## Directions for this task
Set out exactly, line by line, the stretch of data below that begins at the line containing "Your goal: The" and ends at the line containing "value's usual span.", with both ends kept.

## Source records
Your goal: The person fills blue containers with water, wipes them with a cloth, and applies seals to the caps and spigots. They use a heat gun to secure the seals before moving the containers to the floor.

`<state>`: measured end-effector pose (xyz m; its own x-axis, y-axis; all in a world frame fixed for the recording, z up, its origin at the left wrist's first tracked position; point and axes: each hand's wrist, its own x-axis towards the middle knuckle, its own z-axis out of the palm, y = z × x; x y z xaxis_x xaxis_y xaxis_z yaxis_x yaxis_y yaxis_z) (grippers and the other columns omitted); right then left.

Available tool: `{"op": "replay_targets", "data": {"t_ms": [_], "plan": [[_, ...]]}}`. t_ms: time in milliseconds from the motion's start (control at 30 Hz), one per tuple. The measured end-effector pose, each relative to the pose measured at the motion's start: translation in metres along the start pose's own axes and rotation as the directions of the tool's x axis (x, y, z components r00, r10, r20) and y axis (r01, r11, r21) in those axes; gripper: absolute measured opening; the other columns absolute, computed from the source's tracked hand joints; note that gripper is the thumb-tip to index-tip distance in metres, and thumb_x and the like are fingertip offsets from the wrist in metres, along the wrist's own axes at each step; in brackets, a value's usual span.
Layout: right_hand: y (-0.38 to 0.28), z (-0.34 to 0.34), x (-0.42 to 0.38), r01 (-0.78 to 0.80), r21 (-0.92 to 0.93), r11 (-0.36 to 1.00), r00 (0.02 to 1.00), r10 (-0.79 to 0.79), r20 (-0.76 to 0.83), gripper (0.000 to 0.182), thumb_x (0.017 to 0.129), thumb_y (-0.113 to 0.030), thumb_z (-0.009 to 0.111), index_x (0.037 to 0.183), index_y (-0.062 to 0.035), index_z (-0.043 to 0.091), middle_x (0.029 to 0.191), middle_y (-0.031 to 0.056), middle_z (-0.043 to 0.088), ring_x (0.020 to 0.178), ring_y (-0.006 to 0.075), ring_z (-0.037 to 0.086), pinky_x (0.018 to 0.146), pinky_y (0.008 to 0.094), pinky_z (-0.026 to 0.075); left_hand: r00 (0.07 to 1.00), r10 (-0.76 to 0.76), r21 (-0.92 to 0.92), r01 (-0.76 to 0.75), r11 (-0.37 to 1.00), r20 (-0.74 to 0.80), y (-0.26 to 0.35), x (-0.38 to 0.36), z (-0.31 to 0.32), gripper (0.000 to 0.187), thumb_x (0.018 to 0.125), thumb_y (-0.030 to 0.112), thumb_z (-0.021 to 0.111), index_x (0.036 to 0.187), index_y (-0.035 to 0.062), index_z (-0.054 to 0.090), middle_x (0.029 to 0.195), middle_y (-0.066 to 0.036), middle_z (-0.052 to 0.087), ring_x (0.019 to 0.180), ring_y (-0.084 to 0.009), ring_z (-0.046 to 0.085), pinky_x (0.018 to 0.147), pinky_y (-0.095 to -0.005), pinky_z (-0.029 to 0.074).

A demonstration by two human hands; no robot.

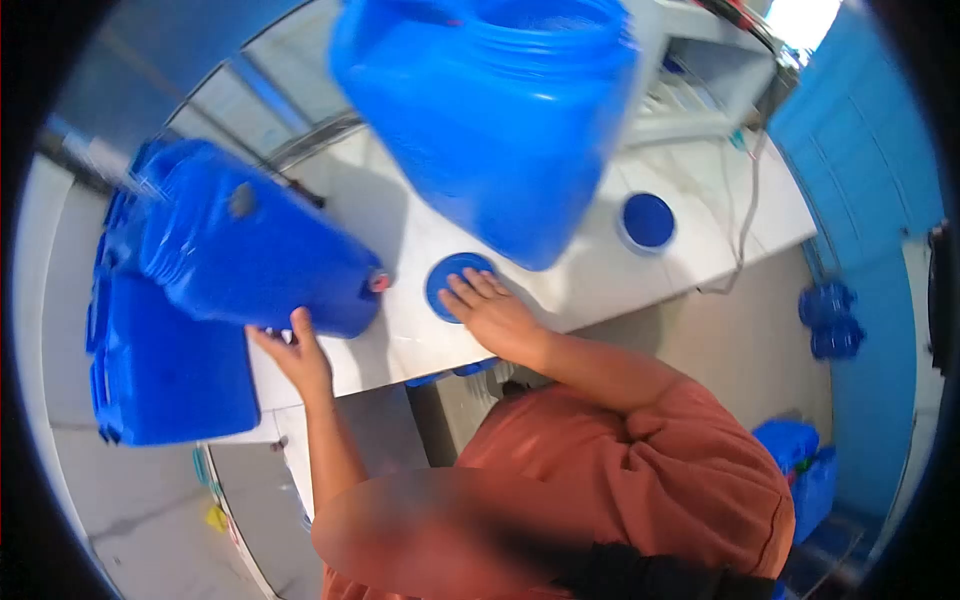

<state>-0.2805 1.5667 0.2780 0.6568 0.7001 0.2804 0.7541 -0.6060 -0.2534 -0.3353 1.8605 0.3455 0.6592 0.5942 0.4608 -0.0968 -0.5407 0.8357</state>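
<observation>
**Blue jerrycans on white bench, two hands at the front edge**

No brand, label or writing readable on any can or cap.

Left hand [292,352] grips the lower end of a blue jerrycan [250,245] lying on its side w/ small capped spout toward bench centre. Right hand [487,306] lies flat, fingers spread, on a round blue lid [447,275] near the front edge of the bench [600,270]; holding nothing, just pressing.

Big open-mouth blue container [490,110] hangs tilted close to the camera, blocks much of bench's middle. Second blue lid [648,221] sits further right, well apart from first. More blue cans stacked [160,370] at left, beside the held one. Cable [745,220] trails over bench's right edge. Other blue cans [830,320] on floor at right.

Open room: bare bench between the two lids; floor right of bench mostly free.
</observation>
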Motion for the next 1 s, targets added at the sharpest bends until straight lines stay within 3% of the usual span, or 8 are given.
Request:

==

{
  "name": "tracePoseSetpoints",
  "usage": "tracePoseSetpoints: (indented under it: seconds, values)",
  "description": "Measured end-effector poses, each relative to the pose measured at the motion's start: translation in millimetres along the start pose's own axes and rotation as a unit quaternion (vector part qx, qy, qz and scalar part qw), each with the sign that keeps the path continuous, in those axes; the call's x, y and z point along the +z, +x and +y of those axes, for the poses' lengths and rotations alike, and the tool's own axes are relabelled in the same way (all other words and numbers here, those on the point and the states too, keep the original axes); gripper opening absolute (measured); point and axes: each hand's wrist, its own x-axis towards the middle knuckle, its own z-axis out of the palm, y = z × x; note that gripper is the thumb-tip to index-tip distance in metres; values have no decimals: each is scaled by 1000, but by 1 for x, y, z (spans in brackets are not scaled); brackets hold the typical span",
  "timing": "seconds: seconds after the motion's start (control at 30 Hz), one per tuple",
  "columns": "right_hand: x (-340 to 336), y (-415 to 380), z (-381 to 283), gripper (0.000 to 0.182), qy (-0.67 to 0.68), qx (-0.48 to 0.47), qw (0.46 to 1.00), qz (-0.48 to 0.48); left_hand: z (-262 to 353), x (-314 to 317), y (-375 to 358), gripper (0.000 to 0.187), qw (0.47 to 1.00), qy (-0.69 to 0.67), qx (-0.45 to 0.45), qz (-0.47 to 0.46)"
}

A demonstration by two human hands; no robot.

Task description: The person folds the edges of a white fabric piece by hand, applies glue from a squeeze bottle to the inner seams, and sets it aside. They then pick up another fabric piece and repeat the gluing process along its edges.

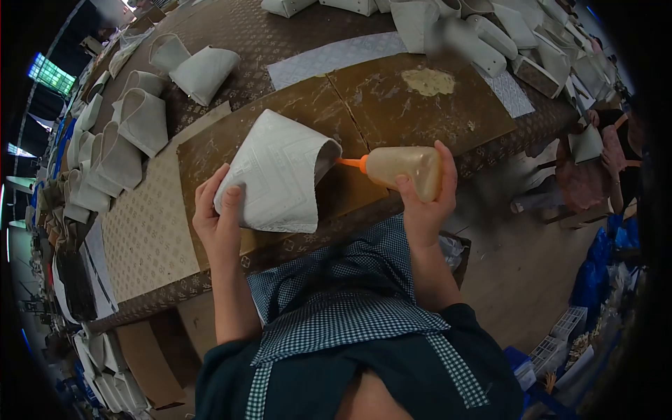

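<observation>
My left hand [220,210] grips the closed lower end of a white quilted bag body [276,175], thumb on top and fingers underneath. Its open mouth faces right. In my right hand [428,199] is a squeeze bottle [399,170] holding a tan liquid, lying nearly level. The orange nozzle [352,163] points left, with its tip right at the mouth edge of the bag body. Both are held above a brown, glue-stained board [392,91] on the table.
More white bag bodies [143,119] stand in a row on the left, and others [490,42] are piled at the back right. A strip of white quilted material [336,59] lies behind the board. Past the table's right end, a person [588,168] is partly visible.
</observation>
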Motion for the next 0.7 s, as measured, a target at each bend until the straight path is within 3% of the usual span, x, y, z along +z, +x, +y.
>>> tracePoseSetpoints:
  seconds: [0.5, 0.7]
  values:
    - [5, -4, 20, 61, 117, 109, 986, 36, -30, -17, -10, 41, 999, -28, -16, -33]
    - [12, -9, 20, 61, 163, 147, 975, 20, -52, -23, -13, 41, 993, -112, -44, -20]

## Answer for this exercise
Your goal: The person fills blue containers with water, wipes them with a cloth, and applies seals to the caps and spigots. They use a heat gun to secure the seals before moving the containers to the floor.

`<state>`: measured end-effector pose (xyz m; its own x-axis, y-axis; all in a world frame fixed for the recording, z up, its origin at the left wrist's first tracked position; point and axes: each hand's wrist, its own x-axis towards the middle knuckle, its own z-axis out of the palm, y = z × x; x y z xaxis_x xaxis_y xaxis_z yaxis_x yaxis_y yaxis_z) (grippers and the other columns omitted); right then left.

Available tool: `{"op": "replay_targets", "data": {"t_ms": [_], "plan": [[_, ...]]}}`. t_ms: time in milliseconds from the motion's start (control at 30 Hz), one per tuple. The measured end-effector pose, each relative to the pose measured at the motion's start: translation in metres along the start pose's own axes and rotation as the directions of the tool's x axis (x, y, z components r00, r10, r20) and y axis (r01, r11, r21) in those axes; gripper: absolute measured opening; the other columns absolute, computed from the source's tracked hand joints; note that gripper is the thumb-tip to index-tip distance in metres, and thumb_x and the like are fingertip offsets from the wrist in metres, along the wrist's own axes at each step; in brackets, a value's usual span.

No more work is required for the exercise.